- [TASK DETAILS]: Where a line below holds the string "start", copy that line.

________________________________________

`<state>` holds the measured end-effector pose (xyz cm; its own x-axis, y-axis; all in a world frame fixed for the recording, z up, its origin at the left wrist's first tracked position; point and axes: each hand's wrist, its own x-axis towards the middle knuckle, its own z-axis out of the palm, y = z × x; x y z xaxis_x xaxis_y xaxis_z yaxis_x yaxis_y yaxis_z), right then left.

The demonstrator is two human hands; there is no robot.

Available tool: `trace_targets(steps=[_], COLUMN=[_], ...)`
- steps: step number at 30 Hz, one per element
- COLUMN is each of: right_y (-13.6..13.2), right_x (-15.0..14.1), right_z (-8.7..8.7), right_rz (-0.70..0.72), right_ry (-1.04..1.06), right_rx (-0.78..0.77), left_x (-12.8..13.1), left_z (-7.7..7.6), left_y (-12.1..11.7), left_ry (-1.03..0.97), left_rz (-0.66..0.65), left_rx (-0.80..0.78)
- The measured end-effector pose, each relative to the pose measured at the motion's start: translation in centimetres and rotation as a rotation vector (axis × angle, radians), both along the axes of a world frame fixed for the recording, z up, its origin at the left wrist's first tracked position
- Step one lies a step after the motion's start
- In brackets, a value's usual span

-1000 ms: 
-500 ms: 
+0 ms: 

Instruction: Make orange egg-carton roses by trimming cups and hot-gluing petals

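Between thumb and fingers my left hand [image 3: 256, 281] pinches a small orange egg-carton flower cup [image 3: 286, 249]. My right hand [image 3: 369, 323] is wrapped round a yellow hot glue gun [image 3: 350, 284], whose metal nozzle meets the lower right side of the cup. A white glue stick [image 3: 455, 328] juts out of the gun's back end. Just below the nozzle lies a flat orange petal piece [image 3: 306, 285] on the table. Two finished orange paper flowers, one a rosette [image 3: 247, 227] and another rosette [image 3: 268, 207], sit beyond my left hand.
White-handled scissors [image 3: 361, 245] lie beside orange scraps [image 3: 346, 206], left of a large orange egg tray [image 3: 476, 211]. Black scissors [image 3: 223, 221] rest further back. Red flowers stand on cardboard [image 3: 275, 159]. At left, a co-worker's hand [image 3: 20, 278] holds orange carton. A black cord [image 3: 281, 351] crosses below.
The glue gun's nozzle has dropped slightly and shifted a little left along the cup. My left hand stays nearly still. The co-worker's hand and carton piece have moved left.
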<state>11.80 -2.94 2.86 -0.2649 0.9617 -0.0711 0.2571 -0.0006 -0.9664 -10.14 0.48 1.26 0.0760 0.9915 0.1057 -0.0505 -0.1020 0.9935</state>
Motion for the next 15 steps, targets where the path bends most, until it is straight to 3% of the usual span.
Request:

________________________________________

- [RESULT FOR THIS TASK]:
- The measured end-effector pose, each relative to the pose measured at the motion's start: translation in centimetres and rotation as a rotation vector (axis × angle, radians), both along the axes of a world frame fixed for the recording, z up, its origin at the left wrist's first tracked position
- Step one lies a step after the motion's start

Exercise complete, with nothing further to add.